Practical Fault Detection in Puppet Programs

Presenter: Thodoris Sotiropoulos
Date: 26 June 2020

Abstract

Puppet is a popular computer system configuration management tool. By providing abstractions that model system resources it allows administrators to set up computer systems in a reliable, predictable, and documented fashion. Its use suffers from two potential pitfalls. First, if ordering constraints are not correctly specified whenever a Puppet resource depends on another, the non-deterministic application of resources can lead to race conditions and consequent failures. Second, if a service is not tied to its resources (through the notification construct), the system may operate in a stale state whenever a resource gets modified. Such faults can degrade a computing infrastructure's availability and functionality.
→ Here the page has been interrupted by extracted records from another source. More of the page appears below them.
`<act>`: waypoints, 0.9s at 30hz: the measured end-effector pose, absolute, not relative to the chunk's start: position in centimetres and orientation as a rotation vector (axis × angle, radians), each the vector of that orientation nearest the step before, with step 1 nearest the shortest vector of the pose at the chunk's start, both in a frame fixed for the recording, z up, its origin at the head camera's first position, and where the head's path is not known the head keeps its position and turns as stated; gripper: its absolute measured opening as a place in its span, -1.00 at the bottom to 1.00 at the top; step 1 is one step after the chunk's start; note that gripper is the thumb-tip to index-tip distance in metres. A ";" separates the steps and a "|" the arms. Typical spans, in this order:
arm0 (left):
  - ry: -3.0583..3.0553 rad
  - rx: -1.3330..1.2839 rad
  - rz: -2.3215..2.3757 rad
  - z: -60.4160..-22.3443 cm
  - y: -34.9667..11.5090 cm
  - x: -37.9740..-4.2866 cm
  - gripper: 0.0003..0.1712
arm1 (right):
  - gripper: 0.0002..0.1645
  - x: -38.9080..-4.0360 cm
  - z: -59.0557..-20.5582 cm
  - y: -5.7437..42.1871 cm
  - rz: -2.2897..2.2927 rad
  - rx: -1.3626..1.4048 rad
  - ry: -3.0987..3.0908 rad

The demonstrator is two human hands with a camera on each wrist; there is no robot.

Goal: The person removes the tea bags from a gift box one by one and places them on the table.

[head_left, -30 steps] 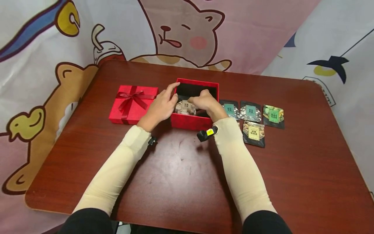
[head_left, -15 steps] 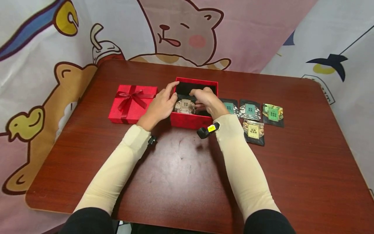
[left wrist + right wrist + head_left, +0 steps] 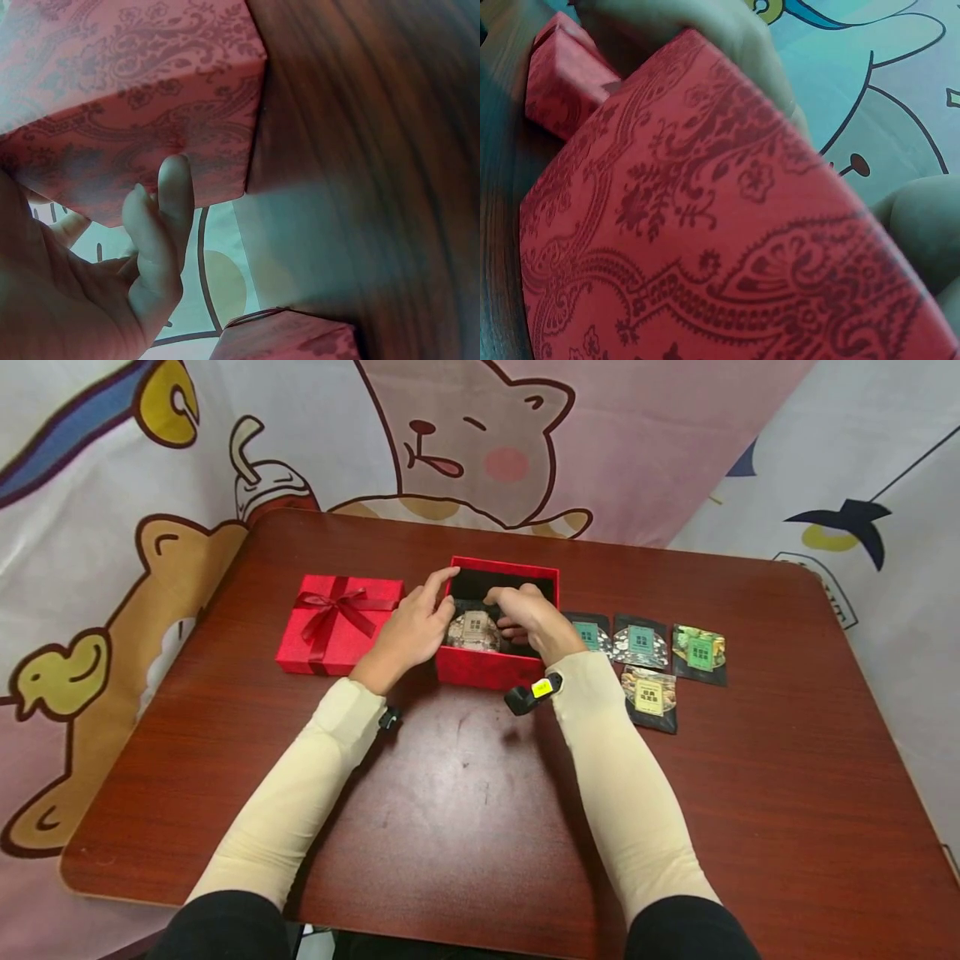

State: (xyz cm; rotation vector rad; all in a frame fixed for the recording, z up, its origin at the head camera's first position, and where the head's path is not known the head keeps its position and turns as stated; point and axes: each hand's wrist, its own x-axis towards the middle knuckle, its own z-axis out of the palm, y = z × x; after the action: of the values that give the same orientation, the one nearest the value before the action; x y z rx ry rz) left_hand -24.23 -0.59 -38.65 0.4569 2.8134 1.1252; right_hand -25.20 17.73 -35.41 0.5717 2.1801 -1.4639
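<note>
A red patterned box point(image 3: 491, 667) stands with its top off and a dark interior. Inside, at the left, lies a dark packet point(image 3: 474, 631) with a brownish round picture and a pale label. My left hand point(image 3: 414, 631) rests along the box's left side, fingertips touching the outer wall in the left wrist view. My right hand point(image 3: 534, 620) reaches into the box over its right side, thumb and fingers apart beside the packet; nothing shows between them. The box's front wall hides much of this hand in the right wrist view.
A red lid point(image 3: 341, 625) with a dark red ribbon bow lies left of the box. Several dark packets with pictures lie to the right, including a green-labelled packet point(image 3: 700, 653) and a yellow-labelled packet point(image 3: 648, 697). All are on the brown table point(image 3: 465, 827).
My right thumb and fingers have moved off the packet in the box and spread apart. The packet stays at the box's left. My left hand has kept its place.
</note>
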 end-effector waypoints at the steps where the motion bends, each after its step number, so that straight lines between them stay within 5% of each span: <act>1: 2.813 0.456 1.125 -38.7 -0.6 -24.2 -0.41 | -0.30 -25.2 -35.4 17.7 -1.458 0.568 2.170; 27: 2.808 0.466 1.145 -38.8 -0.7 -24.4 -0.41 | -0.19 -25.0 -35.8 17.5 -1.487 0.384 2.184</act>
State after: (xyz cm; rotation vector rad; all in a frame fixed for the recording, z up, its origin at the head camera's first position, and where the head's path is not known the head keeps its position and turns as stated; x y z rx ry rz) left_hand -24.36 -0.70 -38.83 0.4657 2.8082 1.1447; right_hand -24.99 17.48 -35.79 0.3842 2.1840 -1.4868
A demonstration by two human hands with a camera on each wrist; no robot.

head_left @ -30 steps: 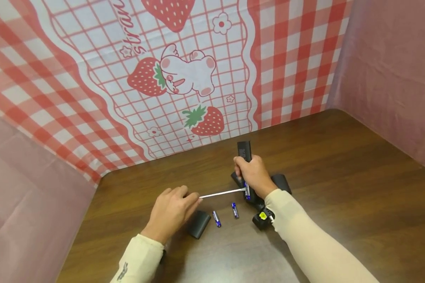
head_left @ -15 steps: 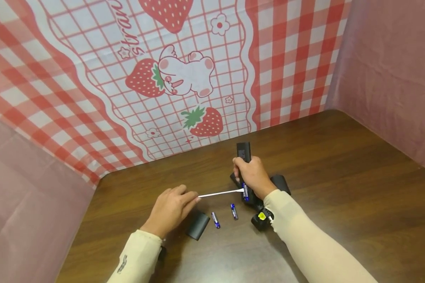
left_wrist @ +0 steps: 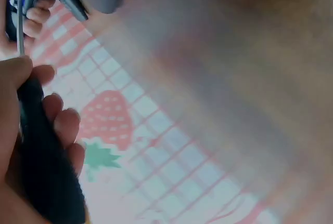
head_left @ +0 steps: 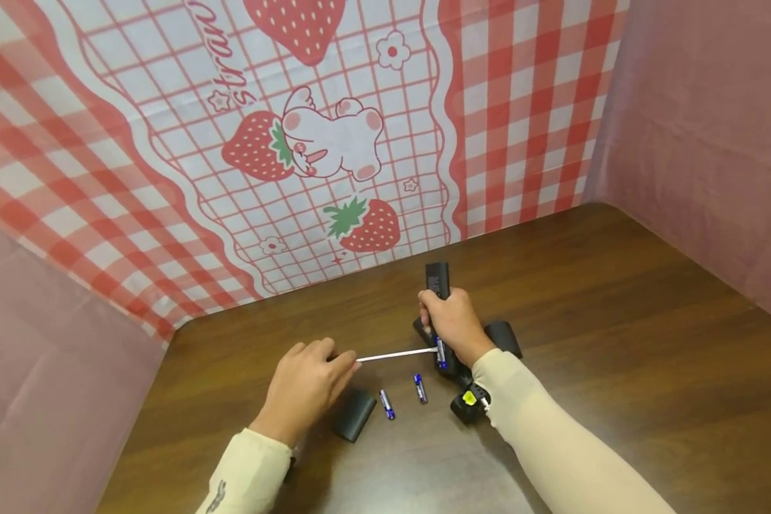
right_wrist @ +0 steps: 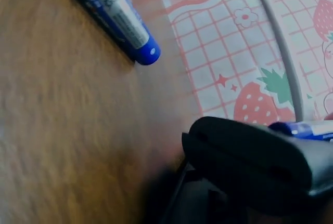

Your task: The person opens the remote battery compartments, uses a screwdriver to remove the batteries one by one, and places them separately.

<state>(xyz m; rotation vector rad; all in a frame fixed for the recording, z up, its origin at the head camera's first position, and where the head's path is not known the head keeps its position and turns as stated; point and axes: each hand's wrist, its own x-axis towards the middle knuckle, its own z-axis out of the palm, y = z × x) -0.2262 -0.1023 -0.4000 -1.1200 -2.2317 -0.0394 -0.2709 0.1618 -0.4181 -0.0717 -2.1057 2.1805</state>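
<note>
My left hand [head_left: 308, 385] grips a screwdriver, its black handle [left_wrist: 44, 151] filling the palm in the left wrist view. The thin metal shaft [head_left: 395, 355] points right, its tip right at a blue and silver battery [head_left: 441, 353] in a long black device [head_left: 437, 280]. My right hand [head_left: 452, 318] holds that device from above, with the thumb and fingers around its middle. In the right wrist view the device's dark end [right_wrist: 250, 161] hides part of the battery. Two loose batteries, one nearer left [head_left: 387, 405] and one nearer right [head_left: 420, 388], lie on the table below the shaft.
A flat black cover-like piece [head_left: 355, 415] lies by my left wrist. Other black parts [head_left: 504, 338] show behind my right wrist, which wears a black camera [head_left: 467, 405]. The wooden table [head_left: 617, 321] meets a strawberry-print cloth [head_left: 334, 214] at the back.
The head view has shifted slightly, so everything sits a little lower and further left. Both hands keep their holds, and the screwdriver tip stays at the battery.
</note>
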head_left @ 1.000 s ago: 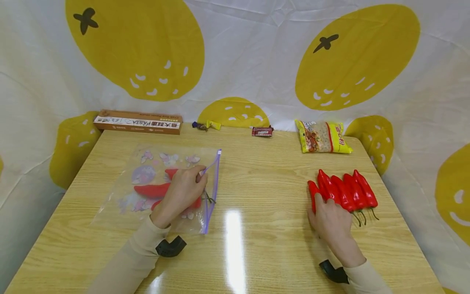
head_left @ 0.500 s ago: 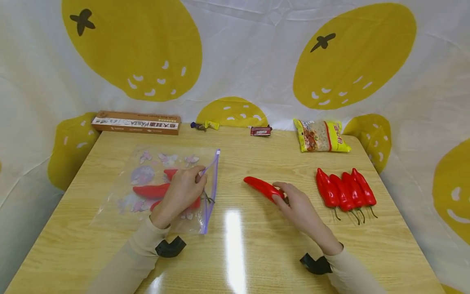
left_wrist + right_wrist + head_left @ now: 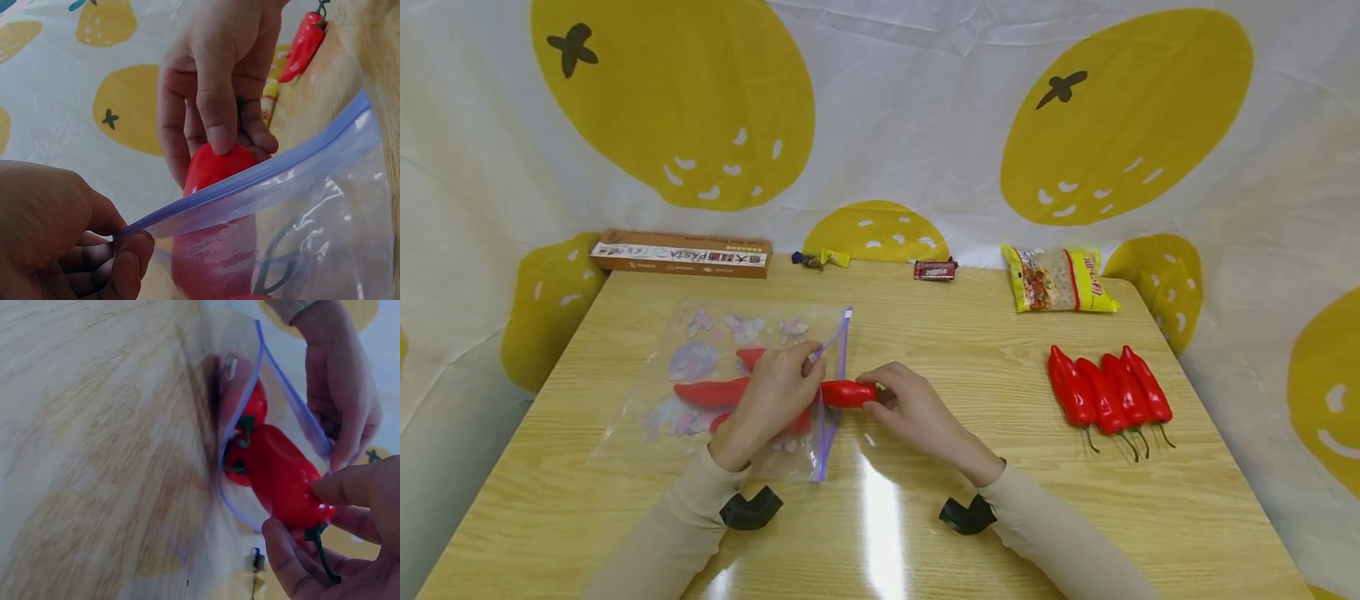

We have developed an approach that identifies these issues through the analysis of a Puppet program and its system call trace. Specifically, a formal model for traces allows us to capture the interactions of Puppet resources with the file system. By analyzing these interactions we identify (1) resources that are related to each other (e.g., operate on the same file), and (2) resources that should act as notifiers so that changes are correctly propagated. We then check the relationships from the trace's analysis against the program's dependency graph: a representation containing all the ordering constraints and notifications declared in the program. If a mismatch is detected, our system reports a potential fault.

We have evaluated our method on a large set of popular Puppet modules, and discovered 92 previously unknown issues in 33 modules. Performance benchmarking shows that our approach can analyze in seconds real-world configurations with a magnitude measured in thousands of lines and millions of system calls.